◆ **Task**:
Below are records; work out how many of their lines contain the word "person" and reply with the number only.

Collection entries
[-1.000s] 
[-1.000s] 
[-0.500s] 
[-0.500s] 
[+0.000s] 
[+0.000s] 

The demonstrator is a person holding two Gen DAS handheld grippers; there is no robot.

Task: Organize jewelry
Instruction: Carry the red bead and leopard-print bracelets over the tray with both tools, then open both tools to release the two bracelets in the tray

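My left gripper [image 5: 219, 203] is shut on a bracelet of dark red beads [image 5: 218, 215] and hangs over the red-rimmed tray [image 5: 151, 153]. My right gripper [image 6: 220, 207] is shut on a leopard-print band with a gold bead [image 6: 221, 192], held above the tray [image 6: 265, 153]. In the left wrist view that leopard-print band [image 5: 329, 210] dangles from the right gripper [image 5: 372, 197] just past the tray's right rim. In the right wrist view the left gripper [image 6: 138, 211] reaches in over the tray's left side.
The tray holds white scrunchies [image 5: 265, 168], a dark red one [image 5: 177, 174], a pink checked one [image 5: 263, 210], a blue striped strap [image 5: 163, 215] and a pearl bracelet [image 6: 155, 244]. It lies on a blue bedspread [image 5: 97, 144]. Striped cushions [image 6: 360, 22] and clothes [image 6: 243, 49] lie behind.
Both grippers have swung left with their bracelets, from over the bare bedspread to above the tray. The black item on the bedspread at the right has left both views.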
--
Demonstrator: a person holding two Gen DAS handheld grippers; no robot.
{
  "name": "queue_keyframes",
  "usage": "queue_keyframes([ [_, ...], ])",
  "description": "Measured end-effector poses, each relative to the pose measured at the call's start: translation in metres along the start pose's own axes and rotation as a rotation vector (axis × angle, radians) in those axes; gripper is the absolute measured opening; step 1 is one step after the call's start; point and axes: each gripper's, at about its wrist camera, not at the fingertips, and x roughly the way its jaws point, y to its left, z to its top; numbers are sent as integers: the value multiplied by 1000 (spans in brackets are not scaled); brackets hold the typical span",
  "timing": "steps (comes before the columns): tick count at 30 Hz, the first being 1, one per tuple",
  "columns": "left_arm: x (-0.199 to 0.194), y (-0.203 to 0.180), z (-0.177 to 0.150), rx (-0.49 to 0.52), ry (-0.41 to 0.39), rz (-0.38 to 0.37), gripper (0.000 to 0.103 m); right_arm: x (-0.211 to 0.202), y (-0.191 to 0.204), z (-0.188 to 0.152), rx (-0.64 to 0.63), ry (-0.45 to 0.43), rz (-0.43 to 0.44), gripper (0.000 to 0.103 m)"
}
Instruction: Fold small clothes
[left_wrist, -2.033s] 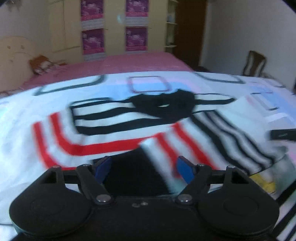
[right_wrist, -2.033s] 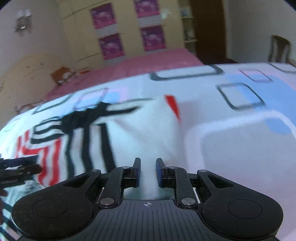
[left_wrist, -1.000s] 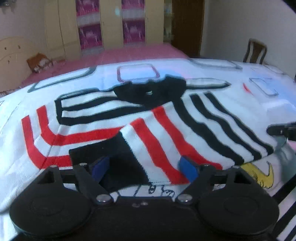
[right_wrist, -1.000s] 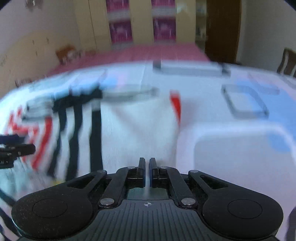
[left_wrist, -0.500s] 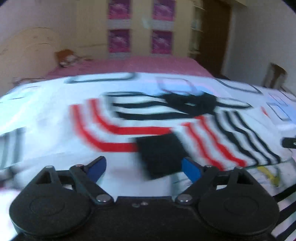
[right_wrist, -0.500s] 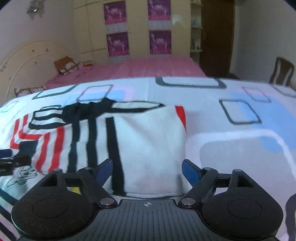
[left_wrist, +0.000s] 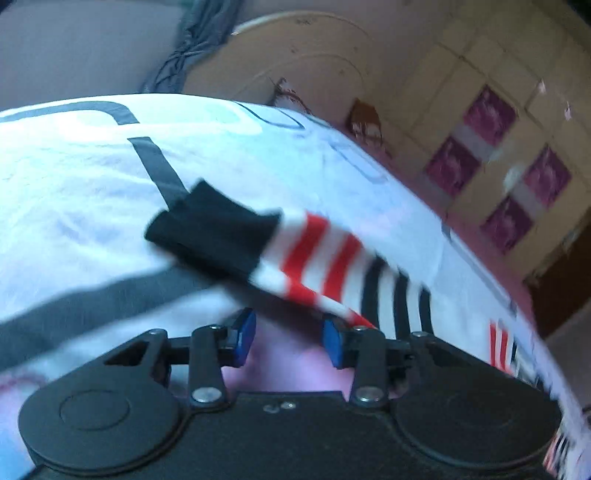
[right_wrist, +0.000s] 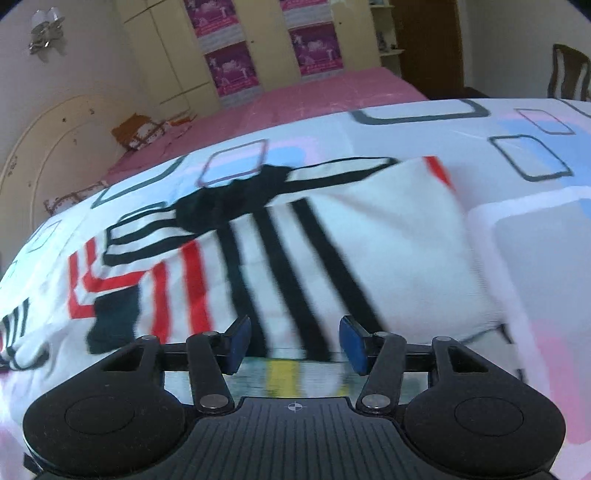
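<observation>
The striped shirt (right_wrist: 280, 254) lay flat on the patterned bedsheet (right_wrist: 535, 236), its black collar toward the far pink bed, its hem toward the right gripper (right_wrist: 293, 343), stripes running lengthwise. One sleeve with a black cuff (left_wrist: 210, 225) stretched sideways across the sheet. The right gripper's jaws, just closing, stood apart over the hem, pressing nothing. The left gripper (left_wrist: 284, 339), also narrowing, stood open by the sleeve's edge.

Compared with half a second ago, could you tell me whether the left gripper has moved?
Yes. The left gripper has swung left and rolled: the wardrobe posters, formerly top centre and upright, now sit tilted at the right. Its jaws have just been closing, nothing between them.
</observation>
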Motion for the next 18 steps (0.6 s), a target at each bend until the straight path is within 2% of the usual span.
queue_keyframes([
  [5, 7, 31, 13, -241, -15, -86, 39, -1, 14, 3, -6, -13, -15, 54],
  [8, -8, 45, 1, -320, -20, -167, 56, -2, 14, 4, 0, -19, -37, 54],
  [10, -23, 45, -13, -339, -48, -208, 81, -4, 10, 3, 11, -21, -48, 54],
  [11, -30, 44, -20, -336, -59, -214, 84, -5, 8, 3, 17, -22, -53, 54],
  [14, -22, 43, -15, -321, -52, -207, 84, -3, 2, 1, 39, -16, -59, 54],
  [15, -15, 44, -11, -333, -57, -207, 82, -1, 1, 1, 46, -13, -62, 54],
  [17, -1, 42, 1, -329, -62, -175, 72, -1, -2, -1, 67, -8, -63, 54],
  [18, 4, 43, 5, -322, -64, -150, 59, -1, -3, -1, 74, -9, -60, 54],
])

◆ **Completed exercise**:
2